I looked at them and could feel myself coming back to the presence.

"Ick," I said. "The mice got to them. Is that a coat next to the blankets?"

"Yes. Do you want to take a closer look?" asked Dad. "The dishes are basic but in pretty good condition. I think they're old, but probably 1890s rather than 1870s. Someone must have holed up here for part of a summer or fall."

I moved closer. It was easy to see how Dad had mistaken the gnawed scraps of fur for scalps and the idea made me smile. I would enjoy teasing Dad about this on the long drive back home. I knelt next to the wooden crate and started to lift out the dishes and to look at them carefully. In the meantime, I was watchful for spiders or scorpions.
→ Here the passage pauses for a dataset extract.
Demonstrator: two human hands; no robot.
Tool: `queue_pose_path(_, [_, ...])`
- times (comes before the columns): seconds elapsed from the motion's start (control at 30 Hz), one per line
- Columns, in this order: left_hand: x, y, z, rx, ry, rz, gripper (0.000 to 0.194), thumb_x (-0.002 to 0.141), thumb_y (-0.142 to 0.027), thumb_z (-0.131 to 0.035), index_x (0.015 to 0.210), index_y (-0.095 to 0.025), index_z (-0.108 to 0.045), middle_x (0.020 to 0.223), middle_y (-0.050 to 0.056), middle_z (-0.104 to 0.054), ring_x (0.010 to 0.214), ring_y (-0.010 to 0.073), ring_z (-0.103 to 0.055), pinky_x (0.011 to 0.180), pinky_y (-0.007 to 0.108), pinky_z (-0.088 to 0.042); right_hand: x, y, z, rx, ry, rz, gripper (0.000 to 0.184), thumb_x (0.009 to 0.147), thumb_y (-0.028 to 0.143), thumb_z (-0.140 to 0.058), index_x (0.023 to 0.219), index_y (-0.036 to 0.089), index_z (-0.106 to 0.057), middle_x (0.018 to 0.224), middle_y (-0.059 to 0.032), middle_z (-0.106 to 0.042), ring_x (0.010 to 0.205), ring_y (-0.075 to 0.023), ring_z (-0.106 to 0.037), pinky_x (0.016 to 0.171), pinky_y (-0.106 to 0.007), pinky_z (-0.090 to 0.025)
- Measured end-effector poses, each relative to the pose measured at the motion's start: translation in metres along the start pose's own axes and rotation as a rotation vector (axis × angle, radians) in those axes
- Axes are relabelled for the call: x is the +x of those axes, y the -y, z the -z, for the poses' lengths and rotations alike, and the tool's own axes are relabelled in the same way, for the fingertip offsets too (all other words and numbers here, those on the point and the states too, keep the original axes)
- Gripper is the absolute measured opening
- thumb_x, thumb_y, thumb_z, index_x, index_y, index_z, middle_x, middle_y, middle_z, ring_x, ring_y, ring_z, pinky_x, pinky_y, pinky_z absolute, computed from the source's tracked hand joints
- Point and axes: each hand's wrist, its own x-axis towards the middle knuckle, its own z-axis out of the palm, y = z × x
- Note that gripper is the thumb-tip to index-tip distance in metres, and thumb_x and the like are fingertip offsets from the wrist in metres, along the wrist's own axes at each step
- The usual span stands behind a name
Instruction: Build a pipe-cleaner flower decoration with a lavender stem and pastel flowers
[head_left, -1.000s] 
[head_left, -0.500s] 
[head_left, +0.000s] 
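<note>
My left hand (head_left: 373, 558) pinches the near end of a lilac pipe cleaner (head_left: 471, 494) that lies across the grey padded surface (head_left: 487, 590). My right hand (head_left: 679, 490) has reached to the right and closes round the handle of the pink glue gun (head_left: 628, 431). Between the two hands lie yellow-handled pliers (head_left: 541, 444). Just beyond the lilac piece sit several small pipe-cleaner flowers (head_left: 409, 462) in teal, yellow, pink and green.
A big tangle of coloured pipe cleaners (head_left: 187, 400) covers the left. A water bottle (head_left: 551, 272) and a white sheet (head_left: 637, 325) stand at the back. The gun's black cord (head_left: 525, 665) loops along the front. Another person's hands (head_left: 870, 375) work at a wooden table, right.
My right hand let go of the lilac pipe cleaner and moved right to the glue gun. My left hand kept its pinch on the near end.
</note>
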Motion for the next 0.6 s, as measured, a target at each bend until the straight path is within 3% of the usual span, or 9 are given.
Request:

Una Puerta de Madera en Todos Santos, B.C., Mexico - photo by Susan Smith Nash

Between two plates I found a small New Testament, but no evidence of individual ownership. It reminded me of looking through the contents of a box of merchandise, and not the contents of one's temporary home. Then, removing the last plate, I encountered a small packet of postcards, clearly Victorian. Although they were faded, they were in surprisingly good condition and the colors were still vibrant.

"Dad, look. Postcards from Marrakesh," I said.

"I went there once," responded Dad, wistfully.

"You did?" That statement temporarily distracted me, then I returned to the half-dozen postcards that depicted a magical, Moorish fantasy of minarets, intricate tile, fountains, arched doorways, veiled women.

"Dreams of Marrakesh," I read. "This is amazing. Look, there are several scenes. Here's the Kasbah. Also Medina, Riyadh, Mosques, Al-Moor-Avid Palace," I said.
"I really found North Africa to be interesting. I used to feel sorry for the dockworkers, though. The French were hard on them," mused Dad.

"Can we take the entire crate? It's not very big," I asked, as I began to replace the plates.

"Let's be sure to put it in the back, just in case there are spiders or scorpions we haven't found," said Dad. "Then we'll go by a U-Haul store and get proper packaging for the drive home."

"Sounds great." I leafed through the postcards again and wondered how a person intrigued by Marrakesh would find himself or herself in northern Arizona on the Kaibab monocline, north of the North Rim of the Grand Canyon.

The drive back to the hotel went quickly, and my mind joined that of the former tenant of the Blue Cave, lost in dreams of Marrakesh.